About this exercise
Transcribe exactly, and only, the lines from the one containing "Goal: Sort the" through the last line of the data.

Records contained in a dataset

⁂

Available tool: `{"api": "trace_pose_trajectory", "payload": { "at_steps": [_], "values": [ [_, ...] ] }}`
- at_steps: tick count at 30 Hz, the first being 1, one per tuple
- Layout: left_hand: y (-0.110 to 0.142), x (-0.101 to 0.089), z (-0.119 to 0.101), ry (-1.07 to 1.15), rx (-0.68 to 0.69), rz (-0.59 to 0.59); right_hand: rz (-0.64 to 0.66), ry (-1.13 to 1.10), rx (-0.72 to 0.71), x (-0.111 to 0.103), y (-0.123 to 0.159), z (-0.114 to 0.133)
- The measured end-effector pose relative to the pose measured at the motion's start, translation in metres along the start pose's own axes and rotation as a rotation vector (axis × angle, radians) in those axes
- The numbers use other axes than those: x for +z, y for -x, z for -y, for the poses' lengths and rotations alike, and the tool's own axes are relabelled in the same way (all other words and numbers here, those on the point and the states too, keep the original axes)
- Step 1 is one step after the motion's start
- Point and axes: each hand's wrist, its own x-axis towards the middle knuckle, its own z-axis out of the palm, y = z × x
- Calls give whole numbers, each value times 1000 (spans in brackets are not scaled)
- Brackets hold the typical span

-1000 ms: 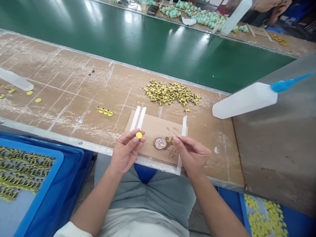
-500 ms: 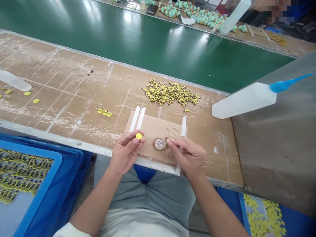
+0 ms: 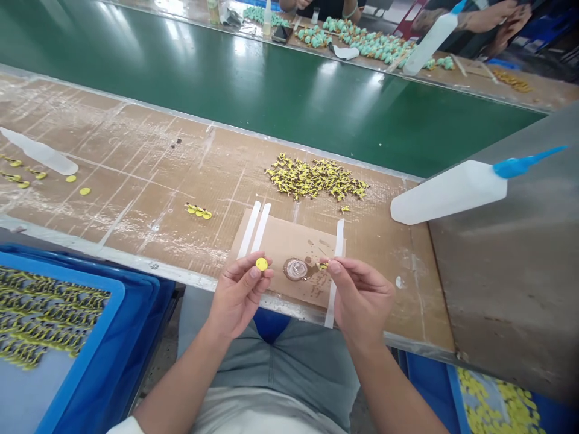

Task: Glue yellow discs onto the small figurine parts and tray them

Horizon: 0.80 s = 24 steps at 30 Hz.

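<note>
A small round yellow disc (image 3: 261, 264) is pinched between the thumb and fingers of my left hand (image 3: 239, 295), its flat face turned up. My right hand (image 3: 362, 298) pinches a tiny yellow-and-dark figure (image 3: 324, 265) at its fingertips, mostly covered by them. Between the hands, a puddle of clear glue-like liquid (image 3: 296, 269) lies on a cardboard sheet (image 3: 289, 232) held by white tape strips. Behind the sheet is a heap of small yellow-and-dark figures (image 3: 316, 178), one lying apart in front. A short row of discs bearing dark pieces (image 3: 199, 211) sits to the left.
A white bottle with a blue nozzle (image 3: 452, 191) leans at right against a metal panel (image 3: 506, 271). Blue trays (image 3: 113, 313) with finished-looking pieces stand lower left; yellow discs (image 3: 497, 401) lie lower right. Beyond the green belt (image 3: 271, 90), other people's hands (image 3: 493, 21) show near turquoise pieces.
My right hand has moved from beside the liquid slightly right and turned, and the tiny figure now shows at its fingertips. My left hand keeps the yellow disc. The view has shifted slightly.
</note>
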Motion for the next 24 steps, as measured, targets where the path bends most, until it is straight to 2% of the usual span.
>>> {"api": "trace_pose_trajectory", "payload": {
  "at_steps": [2,7,13,24],
  "values": [
    [7,5,3,16,-31,4,-3,-70,4,12,8,12],
    [22,16,10,23,-100,38,97,-162,7,32,25,27],
    [28,22,15,15,-133,71,143,-165,79,31,30,28],
    [30,23,19,-5,-115,44,128,-88,38,28,32,30]
  ]
}}
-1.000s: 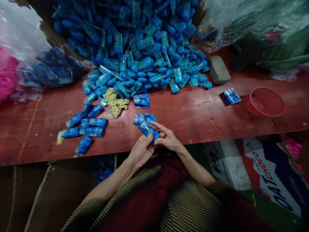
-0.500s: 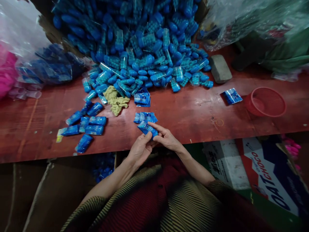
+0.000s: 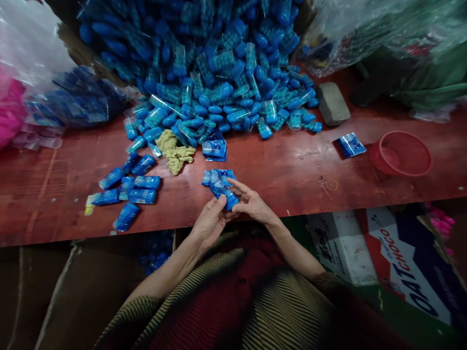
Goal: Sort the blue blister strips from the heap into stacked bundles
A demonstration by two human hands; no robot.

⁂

Response area
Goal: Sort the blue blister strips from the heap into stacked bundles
A demonstration by two human hands; no robot.

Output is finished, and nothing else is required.